Your answer should be the number of lines in the listing that hold the string "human", with no other words.

_ _ _ _ _ _ _

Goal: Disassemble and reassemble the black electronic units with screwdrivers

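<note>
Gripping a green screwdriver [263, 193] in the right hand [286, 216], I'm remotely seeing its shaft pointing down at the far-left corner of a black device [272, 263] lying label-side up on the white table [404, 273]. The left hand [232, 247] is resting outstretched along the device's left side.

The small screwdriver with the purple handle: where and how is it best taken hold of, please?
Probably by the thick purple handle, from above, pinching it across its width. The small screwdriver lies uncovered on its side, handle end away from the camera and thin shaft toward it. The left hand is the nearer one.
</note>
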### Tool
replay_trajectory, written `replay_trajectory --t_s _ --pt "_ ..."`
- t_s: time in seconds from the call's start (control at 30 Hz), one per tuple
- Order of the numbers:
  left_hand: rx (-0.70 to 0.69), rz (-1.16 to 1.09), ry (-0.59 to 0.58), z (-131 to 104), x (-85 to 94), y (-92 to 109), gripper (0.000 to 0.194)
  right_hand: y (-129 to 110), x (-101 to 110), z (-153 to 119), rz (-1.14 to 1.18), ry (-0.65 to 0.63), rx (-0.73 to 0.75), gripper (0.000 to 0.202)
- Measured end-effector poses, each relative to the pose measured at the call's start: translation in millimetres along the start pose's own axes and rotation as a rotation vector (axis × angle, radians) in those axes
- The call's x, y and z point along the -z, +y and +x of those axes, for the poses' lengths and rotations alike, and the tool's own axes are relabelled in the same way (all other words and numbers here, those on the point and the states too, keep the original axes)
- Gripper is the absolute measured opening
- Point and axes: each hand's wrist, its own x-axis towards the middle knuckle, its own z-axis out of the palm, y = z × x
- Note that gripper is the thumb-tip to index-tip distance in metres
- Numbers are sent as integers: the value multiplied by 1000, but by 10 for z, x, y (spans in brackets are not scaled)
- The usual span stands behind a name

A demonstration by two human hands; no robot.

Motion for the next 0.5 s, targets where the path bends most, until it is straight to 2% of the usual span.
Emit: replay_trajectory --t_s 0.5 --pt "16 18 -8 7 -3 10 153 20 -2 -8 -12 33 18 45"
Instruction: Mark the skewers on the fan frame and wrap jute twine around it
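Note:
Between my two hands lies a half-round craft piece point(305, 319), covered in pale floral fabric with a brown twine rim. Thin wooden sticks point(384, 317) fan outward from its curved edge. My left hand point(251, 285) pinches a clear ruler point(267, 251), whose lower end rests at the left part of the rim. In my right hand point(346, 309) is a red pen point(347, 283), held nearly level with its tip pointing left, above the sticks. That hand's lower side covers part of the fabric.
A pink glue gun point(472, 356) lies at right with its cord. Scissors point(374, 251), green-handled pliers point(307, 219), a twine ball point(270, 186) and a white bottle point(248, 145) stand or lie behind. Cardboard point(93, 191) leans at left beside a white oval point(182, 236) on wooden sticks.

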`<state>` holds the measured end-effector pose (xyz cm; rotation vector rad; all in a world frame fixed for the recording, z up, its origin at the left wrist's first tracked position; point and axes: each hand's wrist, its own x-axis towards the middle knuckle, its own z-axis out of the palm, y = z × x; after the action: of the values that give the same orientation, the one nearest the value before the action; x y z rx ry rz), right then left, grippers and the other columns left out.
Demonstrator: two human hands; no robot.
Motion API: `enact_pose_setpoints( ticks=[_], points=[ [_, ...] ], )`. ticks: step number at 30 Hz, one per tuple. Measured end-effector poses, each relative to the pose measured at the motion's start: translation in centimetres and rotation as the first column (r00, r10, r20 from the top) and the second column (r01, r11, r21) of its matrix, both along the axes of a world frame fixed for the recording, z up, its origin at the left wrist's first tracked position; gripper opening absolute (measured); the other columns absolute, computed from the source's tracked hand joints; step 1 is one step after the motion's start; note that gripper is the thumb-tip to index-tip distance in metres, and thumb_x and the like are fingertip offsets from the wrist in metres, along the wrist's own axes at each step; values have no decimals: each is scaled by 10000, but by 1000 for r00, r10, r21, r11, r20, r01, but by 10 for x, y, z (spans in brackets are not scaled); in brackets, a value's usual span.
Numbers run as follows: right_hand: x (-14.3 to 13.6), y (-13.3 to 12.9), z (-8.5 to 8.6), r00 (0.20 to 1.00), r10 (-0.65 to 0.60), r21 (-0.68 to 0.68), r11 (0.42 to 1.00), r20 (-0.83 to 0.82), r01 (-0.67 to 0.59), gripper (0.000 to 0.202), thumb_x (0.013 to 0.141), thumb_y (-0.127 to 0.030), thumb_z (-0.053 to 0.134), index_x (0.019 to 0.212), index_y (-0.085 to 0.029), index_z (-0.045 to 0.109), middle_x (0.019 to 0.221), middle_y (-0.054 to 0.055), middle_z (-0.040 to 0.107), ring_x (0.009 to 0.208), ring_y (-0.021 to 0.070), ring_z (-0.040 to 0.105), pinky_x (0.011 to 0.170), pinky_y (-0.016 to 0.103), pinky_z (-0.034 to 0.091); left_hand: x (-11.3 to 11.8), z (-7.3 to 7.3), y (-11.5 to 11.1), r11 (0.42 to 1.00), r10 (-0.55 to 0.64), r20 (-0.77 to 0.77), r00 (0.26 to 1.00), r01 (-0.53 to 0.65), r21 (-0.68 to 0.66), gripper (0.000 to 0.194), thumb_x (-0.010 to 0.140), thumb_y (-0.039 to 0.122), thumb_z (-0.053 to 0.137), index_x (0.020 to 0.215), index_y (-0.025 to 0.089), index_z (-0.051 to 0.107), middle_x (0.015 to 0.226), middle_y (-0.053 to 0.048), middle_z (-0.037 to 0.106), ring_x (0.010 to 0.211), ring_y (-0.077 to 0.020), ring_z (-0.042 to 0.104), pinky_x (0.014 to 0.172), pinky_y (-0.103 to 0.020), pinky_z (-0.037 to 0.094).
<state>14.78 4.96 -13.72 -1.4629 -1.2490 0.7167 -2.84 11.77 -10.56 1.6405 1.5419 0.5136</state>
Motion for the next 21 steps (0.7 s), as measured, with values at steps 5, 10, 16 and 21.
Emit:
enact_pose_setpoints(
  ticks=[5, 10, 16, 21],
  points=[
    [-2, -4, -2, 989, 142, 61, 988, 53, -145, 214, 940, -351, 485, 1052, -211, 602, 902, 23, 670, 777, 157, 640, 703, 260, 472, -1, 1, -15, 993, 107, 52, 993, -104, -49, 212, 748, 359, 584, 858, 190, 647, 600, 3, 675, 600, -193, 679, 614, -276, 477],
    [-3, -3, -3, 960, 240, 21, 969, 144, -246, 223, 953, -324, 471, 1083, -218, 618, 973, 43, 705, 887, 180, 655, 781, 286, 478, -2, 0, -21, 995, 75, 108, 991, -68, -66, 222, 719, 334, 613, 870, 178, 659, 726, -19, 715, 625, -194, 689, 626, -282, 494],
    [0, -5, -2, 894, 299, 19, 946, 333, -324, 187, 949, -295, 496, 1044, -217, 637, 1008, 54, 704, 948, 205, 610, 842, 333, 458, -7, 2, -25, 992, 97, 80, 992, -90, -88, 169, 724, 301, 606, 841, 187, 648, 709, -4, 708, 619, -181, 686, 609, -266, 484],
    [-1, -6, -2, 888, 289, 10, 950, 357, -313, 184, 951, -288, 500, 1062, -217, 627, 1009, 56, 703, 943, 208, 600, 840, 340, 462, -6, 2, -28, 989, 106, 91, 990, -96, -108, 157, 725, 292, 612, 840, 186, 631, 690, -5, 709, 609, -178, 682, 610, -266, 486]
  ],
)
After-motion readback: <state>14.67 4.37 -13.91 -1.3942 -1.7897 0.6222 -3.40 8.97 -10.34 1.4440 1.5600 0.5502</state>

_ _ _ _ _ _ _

**RESPONSE TO THE EXERCISE**
2